We have our first appointment with Lister tomorrow ie Wed. I must go and get some beauty sleep so I look as young and healthy as I can for when I am put under the spot light.


----------



## ♥ M J ♥

hi

i know a local hospital to me give you nhs ivf if you and your current partner dont have a child together however you both can have children from previous relationships.

if you and your partner do have a child together i know they will give you nhs iui (medicated and natural) 

hope this helps

Mez
xxxx


----------



## Northern Sky

We are ineligible for any NHS funding because I have a child from a previous relationship, although DH has no children of his own.  It does seem unfair, but what can you do?  There's no room for negotiation - those are the criteria, and that's that.

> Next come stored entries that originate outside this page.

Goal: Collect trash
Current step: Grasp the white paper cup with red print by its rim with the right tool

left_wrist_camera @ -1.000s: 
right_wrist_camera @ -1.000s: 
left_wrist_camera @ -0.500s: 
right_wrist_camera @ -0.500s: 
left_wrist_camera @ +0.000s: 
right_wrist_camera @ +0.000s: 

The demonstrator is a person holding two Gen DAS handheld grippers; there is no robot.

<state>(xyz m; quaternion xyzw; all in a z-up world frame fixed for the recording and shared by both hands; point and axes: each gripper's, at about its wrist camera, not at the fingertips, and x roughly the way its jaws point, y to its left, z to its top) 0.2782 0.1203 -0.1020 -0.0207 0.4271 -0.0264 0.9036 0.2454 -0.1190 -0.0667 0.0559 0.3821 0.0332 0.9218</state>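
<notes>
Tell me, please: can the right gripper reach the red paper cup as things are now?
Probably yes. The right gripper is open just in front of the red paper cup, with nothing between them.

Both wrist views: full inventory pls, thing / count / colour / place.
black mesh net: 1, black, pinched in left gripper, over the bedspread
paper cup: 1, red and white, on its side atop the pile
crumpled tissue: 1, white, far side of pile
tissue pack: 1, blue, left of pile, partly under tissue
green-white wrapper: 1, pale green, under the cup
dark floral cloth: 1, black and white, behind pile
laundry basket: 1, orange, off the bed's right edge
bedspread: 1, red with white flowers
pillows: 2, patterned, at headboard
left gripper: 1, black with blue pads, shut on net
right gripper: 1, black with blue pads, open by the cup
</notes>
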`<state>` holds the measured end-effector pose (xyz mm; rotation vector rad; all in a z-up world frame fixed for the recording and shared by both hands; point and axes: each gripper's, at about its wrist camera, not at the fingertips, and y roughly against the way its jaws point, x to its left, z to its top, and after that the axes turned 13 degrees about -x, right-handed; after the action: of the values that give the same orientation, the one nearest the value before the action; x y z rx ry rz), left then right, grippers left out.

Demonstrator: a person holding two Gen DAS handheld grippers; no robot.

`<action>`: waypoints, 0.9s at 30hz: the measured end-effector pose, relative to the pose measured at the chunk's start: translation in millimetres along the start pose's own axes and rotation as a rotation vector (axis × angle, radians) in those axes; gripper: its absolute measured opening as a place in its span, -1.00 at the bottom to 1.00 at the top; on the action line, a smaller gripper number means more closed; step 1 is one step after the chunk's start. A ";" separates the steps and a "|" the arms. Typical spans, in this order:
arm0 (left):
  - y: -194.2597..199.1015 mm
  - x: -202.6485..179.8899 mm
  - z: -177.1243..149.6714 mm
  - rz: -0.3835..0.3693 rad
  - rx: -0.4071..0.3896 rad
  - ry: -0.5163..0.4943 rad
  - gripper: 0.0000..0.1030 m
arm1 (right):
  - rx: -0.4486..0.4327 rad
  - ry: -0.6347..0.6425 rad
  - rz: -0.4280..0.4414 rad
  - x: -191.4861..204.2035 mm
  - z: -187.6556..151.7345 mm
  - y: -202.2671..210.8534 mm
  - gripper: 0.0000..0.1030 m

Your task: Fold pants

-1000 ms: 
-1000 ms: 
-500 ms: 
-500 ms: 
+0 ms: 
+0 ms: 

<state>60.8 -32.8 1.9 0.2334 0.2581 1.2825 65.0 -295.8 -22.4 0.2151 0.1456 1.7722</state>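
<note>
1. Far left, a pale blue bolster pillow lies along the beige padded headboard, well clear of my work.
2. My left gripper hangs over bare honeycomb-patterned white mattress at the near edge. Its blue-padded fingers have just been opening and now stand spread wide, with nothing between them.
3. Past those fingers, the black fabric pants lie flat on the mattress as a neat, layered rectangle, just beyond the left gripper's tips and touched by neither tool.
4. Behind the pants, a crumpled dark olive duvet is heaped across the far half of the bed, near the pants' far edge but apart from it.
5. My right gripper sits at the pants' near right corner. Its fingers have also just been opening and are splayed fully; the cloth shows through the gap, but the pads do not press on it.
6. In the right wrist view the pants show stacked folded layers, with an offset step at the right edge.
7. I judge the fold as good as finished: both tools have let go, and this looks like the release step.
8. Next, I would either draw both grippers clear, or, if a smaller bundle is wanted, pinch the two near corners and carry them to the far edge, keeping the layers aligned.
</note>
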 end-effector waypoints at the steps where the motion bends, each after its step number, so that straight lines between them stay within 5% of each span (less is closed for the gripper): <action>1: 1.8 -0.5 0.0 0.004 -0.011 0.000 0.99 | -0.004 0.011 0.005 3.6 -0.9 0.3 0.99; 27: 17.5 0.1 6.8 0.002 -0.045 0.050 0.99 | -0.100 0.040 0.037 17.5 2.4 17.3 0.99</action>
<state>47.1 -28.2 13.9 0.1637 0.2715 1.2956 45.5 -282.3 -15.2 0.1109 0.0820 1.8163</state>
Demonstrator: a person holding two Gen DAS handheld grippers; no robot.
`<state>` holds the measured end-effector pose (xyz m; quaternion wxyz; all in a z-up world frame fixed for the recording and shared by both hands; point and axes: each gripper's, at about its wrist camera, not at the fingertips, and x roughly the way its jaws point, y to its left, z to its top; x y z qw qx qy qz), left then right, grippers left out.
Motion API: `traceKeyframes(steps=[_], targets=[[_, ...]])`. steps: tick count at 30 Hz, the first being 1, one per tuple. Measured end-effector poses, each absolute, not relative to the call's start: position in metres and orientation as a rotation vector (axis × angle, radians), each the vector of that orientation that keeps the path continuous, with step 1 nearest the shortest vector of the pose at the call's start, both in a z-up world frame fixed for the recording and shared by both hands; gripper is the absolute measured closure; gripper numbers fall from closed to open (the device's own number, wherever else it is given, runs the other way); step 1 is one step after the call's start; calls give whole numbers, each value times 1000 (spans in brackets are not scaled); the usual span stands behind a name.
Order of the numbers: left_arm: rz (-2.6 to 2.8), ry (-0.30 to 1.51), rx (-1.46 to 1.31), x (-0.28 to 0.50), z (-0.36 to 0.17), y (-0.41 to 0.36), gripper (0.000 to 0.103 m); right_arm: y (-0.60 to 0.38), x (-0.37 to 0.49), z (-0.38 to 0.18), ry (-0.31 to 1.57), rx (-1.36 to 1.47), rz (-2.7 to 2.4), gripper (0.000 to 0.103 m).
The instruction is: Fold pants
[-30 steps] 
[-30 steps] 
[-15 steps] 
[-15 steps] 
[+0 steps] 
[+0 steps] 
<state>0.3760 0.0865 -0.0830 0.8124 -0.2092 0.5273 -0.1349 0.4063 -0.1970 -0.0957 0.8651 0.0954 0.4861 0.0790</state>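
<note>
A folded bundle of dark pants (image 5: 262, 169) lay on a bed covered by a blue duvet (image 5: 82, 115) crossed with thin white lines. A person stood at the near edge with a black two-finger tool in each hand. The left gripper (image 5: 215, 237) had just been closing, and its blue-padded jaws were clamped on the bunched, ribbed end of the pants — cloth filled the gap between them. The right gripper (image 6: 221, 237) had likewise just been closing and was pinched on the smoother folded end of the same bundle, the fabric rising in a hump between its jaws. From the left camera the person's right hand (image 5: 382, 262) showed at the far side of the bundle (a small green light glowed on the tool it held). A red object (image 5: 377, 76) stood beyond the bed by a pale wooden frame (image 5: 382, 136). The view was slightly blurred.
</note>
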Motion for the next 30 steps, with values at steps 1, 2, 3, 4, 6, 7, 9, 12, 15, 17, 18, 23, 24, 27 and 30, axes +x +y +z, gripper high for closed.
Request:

I'm too ancient to be eligible now, anyway.


----------



## Harps

Hi
We were told no funding if you have a child already, from Hertsmere PCT
Good luck with the article
Harps


----------



## elvie

hi

thanks all of you for replying.  I looked into this further today and it seems that no one anywhere gets funding if you already have a child together as a couple. If one of you has a child from a previous relationship it just varies by area but it tends to make a difference if they live with you - in which case you are unlikely to get funding. 

but as someone said most people wit secondary IF aren't going to want to sit on a waiting list for however many years as by the time one seeks help for secondary people tend to be a bit older. 

Good luck to you all with your treatment


----------



## Shells

Hi there

About to embark on IVF ourselves. 1st child conceived naturally. ttc 2 years no luck. Apparently the law changed in April 1995 which says NHS trusts should provide 1-2 attempts at IVF per couple irrespective of whether they have any children. I have looked in to this and unfortunately it looks like 'should' is the operative word. In reality it is a postcode lottery. A proffessor I have spoken to said it is worth asking the clinic you have chosen whether you could purchase drugs though your own NHS doctor to save money.

Unfortunately NHS waiting lists can be very long and often success rates quite low. We are saving and going ahead ourselves as waiting longer obviously has an impact if you are older (I feel past it at 36!)

Hope this helps

Good luck

Love Shells


----------



## Harps

Unfortunately our GP won't pay for the drugs either, which I thought was a good compromise!!  But, she said the drugs sit with the Hospital and not the GPs and so she can't.  You'd think they might provide a prescription wouldn't you?

Harps
x


----------



## elvie

hi all
I had primary if but didn't get funding for drugs either - bummer isn't it the way some gps do and others don't.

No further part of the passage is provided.